About this exercise
The first line of the data below and every line after it, through the one with "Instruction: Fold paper", must be transcribed without change.

Information provided
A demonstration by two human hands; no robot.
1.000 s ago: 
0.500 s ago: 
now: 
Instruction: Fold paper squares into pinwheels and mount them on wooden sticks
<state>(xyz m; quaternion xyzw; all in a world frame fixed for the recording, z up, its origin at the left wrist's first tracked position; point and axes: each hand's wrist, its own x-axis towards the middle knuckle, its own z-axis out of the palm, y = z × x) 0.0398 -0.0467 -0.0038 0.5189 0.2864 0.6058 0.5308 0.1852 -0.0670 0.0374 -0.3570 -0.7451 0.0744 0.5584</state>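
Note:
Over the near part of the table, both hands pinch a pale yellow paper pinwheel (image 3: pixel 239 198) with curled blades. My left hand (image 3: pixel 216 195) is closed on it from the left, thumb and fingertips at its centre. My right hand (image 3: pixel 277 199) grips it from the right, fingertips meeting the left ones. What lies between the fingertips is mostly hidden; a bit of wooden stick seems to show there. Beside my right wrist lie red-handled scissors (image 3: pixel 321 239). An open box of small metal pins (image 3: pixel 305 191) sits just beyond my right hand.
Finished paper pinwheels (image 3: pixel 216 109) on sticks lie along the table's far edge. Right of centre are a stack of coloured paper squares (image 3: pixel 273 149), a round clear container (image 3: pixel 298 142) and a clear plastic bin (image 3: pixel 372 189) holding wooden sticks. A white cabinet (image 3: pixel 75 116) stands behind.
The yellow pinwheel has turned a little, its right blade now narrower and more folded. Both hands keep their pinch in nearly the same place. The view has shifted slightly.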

Result
A demonstration by two human hands; no robot.
1.000 s ago: 
0.500 s ago: 
now: 
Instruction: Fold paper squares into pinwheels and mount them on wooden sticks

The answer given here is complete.